__Task to carry out__
Using the data below, output a verbatim copy of the lines between the one holding "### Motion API" and the one holding "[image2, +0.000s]", inclusive, without any pictures.

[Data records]
▽

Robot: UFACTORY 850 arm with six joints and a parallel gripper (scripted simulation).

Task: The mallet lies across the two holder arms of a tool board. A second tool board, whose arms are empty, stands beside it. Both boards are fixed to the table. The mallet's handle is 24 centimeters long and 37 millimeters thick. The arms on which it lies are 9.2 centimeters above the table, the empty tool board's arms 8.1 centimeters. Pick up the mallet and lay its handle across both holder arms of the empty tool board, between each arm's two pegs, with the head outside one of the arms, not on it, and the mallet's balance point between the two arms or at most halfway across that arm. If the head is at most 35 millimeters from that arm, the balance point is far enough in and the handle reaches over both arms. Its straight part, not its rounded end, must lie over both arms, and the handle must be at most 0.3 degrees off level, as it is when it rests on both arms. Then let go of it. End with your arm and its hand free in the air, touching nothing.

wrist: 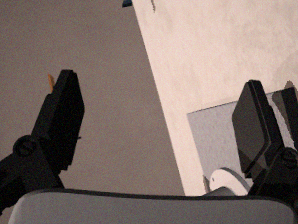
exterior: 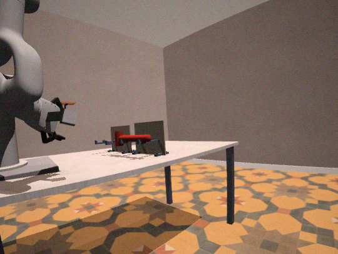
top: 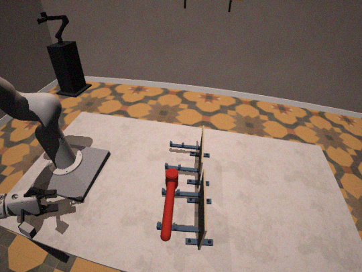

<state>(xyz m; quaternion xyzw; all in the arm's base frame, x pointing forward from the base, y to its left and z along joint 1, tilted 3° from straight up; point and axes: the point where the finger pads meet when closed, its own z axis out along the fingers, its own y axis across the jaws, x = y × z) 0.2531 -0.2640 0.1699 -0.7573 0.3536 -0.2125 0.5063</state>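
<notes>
The end effector [top: 47, 201], fingers spread and gripping nothing, is hovering over the surface's [top: 268, 187] near-left corner. The red mallet [top: 168, 208] is lying well apart toward the middle on 2 holder arms, its long axis running near edge to far edge, head farther.

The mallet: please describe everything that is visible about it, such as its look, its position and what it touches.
The mallet is entirely red and looks smooth, like plastic, with a long round handle and a short cylindrical head. It lies level across two blue holder arms of the nearer tool board, its head outside the arm toward the empty tool board. The rounded handle end juts past the other arm. The open gripper is far away, not touching it.
</notes>
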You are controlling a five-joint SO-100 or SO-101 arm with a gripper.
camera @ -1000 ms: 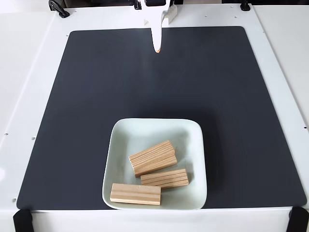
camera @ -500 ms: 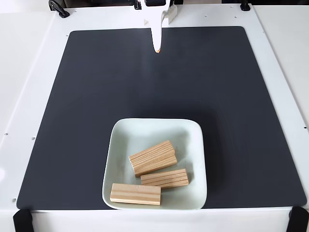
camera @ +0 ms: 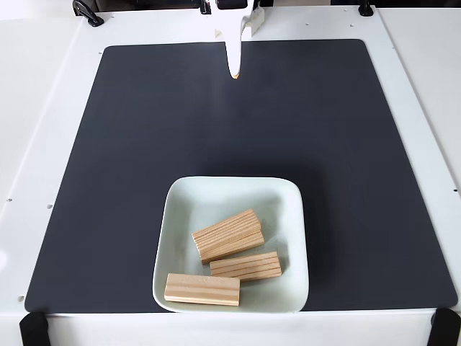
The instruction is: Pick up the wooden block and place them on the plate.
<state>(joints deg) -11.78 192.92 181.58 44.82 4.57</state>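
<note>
The pale mint plate [camera: 220,191] sits on the black mat near the front edge in the fixed view. Wooden blocks lie inside it: a thick tilted one [camera: 227,235] in the middle that may be two stacked, a thinner one [camera: 245,265] just in front of it, and a flat one [camera: 202,289] resting against the front left rim. My white gripper [camera: 235,72] hangs at the far top centre of the mat, well away from the plate. Its fingers are pressed together into one point with nothing between them.
The black mat [camera: 130,144] covers most of the white table [camera: 43,108]. Black clamps sit at the table's corners, such as the front left one [camera: 32,330]. The arm's base is at the top edge.
</note>
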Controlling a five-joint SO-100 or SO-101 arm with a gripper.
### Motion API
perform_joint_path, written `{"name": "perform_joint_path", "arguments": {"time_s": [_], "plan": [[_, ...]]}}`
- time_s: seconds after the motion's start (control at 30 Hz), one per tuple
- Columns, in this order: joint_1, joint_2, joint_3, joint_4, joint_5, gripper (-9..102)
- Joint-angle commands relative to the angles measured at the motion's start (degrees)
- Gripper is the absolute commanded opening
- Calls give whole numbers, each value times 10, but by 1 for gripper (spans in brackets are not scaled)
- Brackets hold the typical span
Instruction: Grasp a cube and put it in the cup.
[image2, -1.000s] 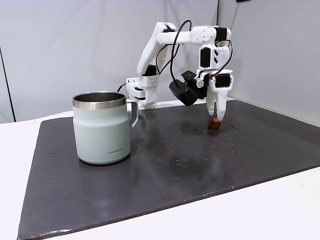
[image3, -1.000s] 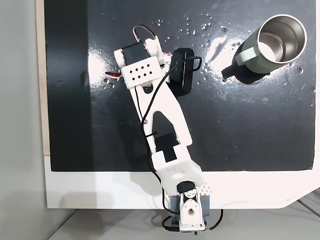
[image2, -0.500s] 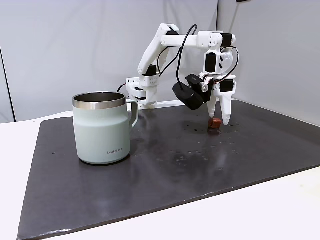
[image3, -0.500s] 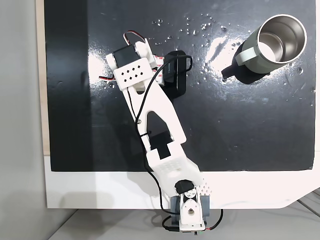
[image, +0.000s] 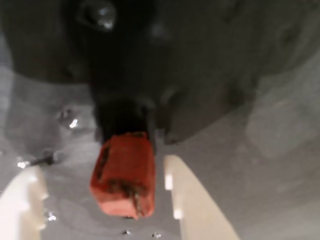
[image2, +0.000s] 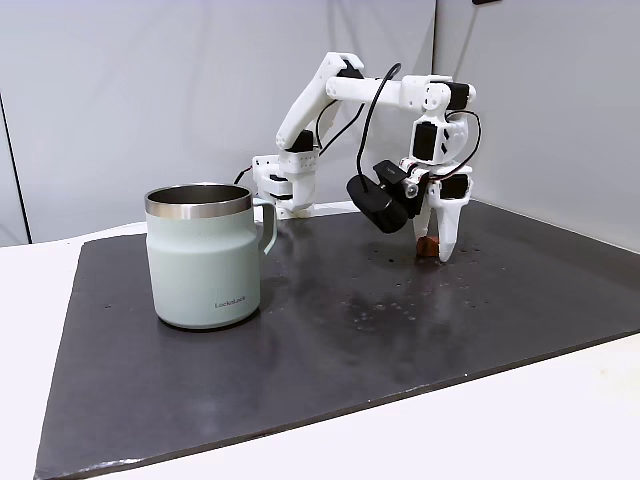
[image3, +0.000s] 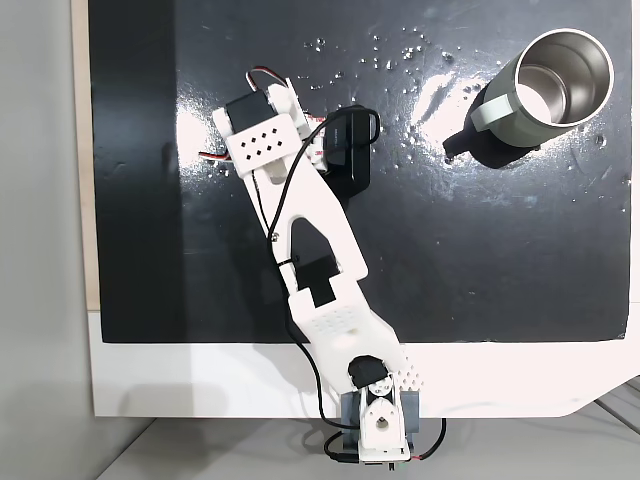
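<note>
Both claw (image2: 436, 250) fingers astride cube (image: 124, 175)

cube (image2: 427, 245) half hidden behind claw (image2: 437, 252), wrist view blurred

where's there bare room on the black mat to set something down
The widest free patch is the mat below the cup and right of the arm in the top-down fixed view. A dark strip along the left edge is also bare. It is crowded where the tool straddles the cube.
</note>
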Motion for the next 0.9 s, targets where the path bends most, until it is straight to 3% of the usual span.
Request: {"name": "perform_joint_path", "arguments": {"time_s": [0.0,0.27,0.57,0.87], "plan": [[0,5,-33,9,-4,18],[1,7,-33,10,-7,3],[0,33,-71,32,-12,2],[3,192,-114,76,-27,1]]}}
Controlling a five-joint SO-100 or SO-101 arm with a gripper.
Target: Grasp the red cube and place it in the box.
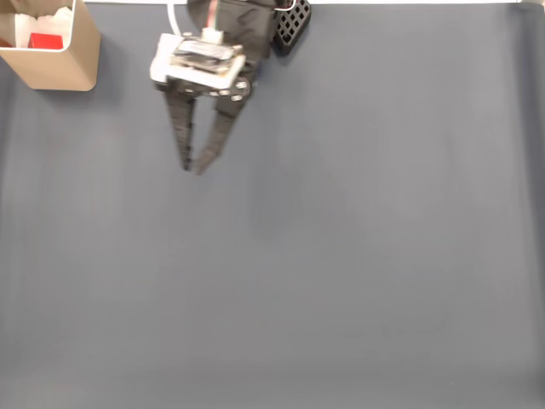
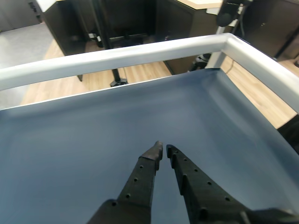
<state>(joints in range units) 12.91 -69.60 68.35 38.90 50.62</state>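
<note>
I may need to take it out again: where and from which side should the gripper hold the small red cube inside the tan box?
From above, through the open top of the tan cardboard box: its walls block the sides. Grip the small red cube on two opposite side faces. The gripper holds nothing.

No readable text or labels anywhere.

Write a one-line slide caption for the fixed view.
Small bright-red cube sits inside the tan cardboard box; the black pincer, nearly closed and empty, hangs over the grey table.
</note>
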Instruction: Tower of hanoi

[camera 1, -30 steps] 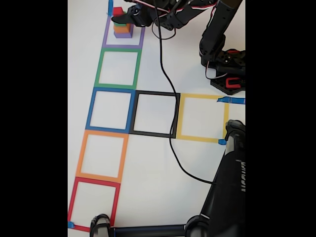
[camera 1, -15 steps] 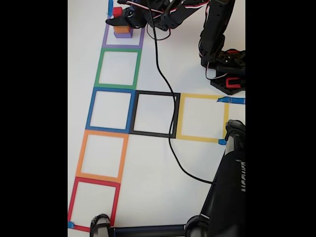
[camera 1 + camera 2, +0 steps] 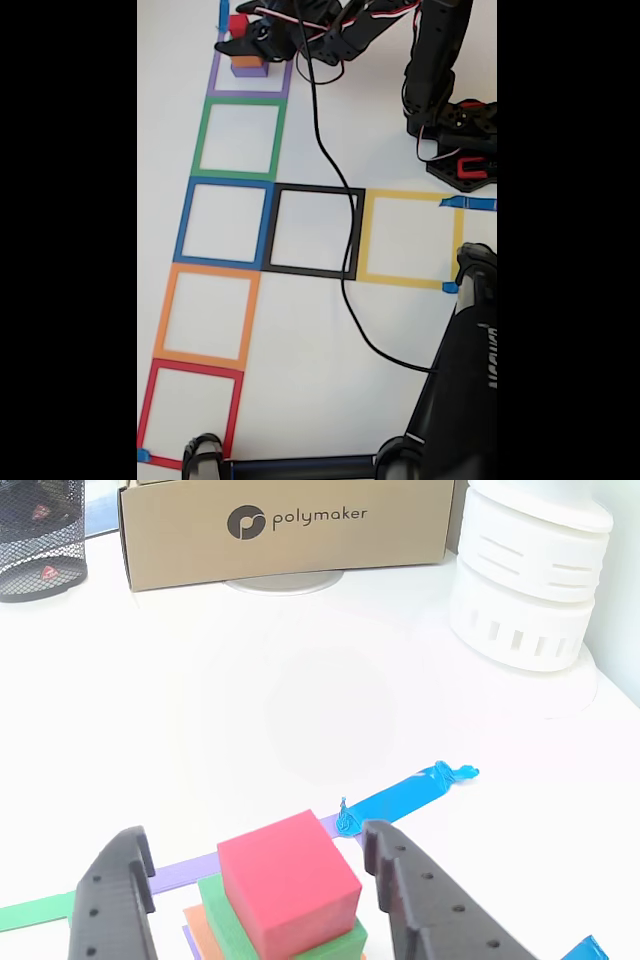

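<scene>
In the fixed view the arm's base [image 3: 460,135] sits at the right of the white table [image 3: 310,330], its upper link rising toward the top edge and the forearm folding back left across the top of the picture, so the gripper [image 3: 240,38] reaches out low over the purple tape square [image 3: 250,88] — the topmost in the column of tape squares. The stack of blocks stands inside that square: the purple block [image 3: 250,71] at the bottom, the orange block [image 3: 245,61] on it, and the red block [image 3: 237,24] at the top beside the dark gripper body; the green one is hidden there by the gripper. In the other view, looking along the fingers, the gripper [image 3: 255,900] is spread wide, one black finger [image 3: 115,905] to the left of the stack and the other to the right, both clear of the blocks with a gap on each side and holding nothing. Between them the red block [image 3: 288,880] sits a little askew on the green block [image 3: 225,915], with an edge of the orange block [image 3: 200,925] showing beneath. A black cable [image 3: 335,180] trails from the arm down across the black tape square [image 3: 278,230]
</scene>
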Tool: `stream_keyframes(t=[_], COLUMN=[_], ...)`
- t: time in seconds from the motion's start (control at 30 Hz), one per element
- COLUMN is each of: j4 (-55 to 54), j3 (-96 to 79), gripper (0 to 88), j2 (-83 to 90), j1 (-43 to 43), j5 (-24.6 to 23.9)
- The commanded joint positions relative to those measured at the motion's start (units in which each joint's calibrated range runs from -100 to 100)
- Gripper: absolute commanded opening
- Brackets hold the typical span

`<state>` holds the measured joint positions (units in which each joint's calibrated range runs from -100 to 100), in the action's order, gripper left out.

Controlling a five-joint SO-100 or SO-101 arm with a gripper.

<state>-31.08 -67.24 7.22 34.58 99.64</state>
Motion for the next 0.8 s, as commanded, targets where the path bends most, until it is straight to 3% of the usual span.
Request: stream_keyframes(t=[0.0,0.77], j4=[-1.7,-2.7], j3=[0.5,-2.7], gripper=[22.5,16.0], j2=[0.3,2.9], j1=[-0.7,-2.1], j5=[0.4,0.4])
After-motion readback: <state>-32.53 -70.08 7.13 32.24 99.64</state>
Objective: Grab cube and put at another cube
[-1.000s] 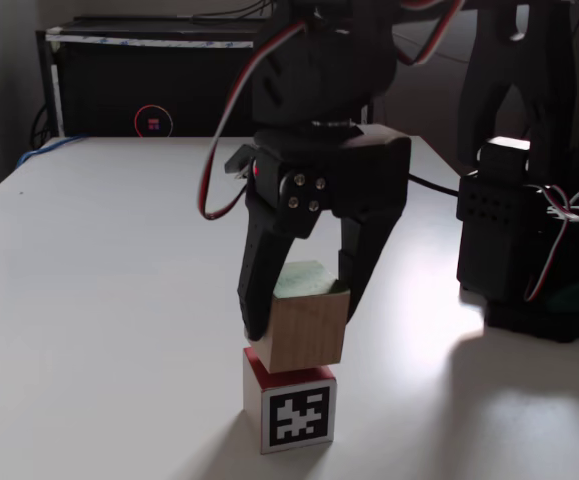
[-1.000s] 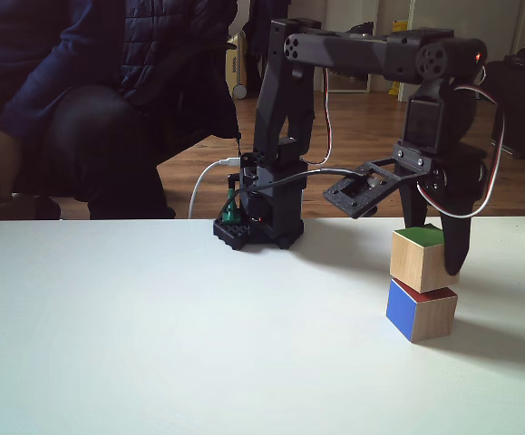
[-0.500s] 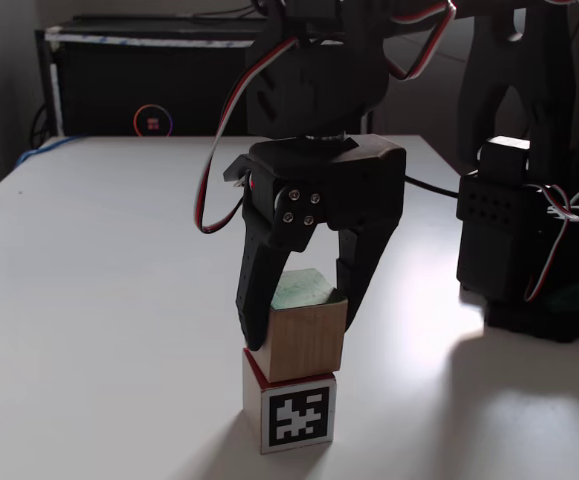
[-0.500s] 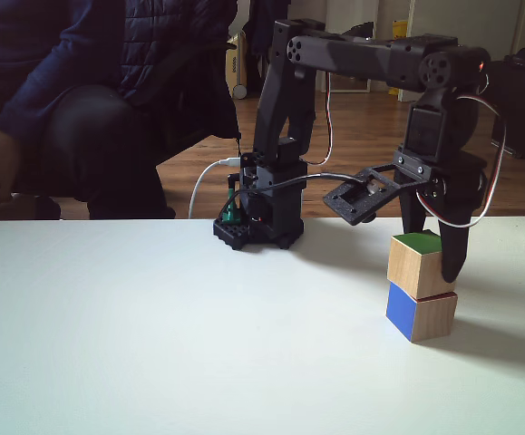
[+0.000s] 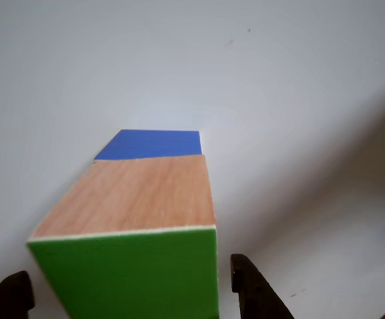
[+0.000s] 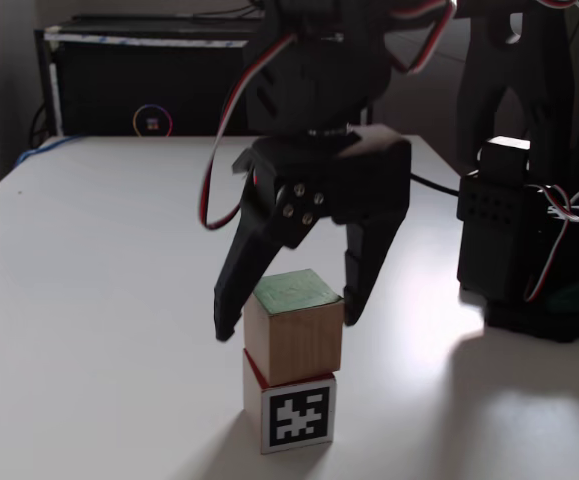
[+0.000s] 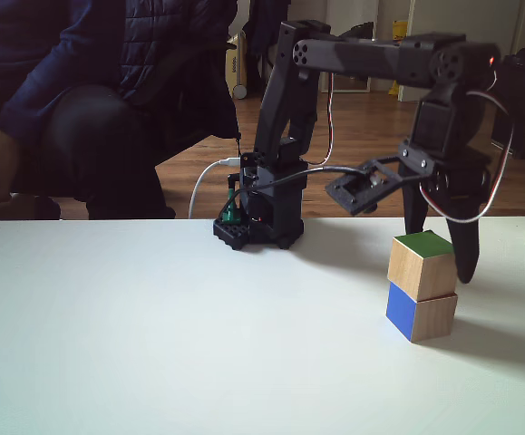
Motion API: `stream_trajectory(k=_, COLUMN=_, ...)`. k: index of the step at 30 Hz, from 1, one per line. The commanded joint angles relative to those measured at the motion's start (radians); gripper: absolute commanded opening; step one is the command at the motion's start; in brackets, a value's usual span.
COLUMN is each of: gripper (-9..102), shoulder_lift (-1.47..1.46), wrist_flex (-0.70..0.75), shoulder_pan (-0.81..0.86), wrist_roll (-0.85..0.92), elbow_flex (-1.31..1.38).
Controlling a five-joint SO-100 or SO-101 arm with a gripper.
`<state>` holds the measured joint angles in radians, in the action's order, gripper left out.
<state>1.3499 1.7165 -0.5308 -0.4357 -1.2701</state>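
Matte black plastic arm (image 7: 371,59) on a black base (image 7: 257,227). Red, white and black cables (image 6: 231,120) loop along its joints. Four silver screws (image 6: 302,195) sit on the wrist face. Two tapered black fingers (image 6: 237,285). A small red light (image 7: 491,60) glows by one joint.

From my side the gripper (image 7: 442,272) hangs over a plain white table (image 7: 153,344), glossy enough to catch a bright patch of light just beside the jaws in a fixed view. Beyond the gripper in that view I see a black cabinet (image 6: 139,85) with a small glowing ring on its front, against a pale wall. In the other fixed view, wooden floorboards (image 7: 353,136) run behind the gripper, and well off to its left a person in a dark padded jacket (image 7: 90,100) sits at the table's far edge
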Motion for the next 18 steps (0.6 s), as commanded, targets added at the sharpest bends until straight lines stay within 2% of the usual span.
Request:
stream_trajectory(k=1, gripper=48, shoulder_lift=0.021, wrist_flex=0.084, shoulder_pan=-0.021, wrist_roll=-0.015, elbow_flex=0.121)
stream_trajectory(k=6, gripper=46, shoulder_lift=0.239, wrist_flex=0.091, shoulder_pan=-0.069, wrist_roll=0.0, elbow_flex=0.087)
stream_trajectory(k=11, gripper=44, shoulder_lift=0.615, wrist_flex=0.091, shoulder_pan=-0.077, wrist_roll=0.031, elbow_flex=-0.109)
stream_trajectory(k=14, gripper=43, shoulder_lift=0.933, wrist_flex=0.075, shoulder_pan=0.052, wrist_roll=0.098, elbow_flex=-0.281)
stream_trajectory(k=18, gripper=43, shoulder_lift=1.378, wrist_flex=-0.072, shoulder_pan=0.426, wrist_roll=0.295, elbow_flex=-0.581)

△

__Exercise response__
### Motion API
perform_joint_path, written `{"name": "perform_joint_path", "arguments": {"time_s": [_], "plan": [[_, ...]]}}`
- time_s: seconds after the motion's start (control at 30 Hz), one per tuple
- Columns, in this order: joint_1, joint_2, joint_3, joint_4, joint_5, gripper (-9..102)
- Joint-angle commands relative to the angles measured at the motion's start (degrees)
- Gripper is the absolute commanded opening
- Calls give whole numbers, each value times 10, but by 1 for gripper (spans in brackets are not scaled)
- Brackets hold the typical span
Instruction: Grasp a cube and put it in the cup.
[image2, -1.000s] 
[image3, -1.000s] 
[image2, -0.500s] 
[image3, -0.500s] 
[image, +0.000s] 
[image2, +0.000s] 

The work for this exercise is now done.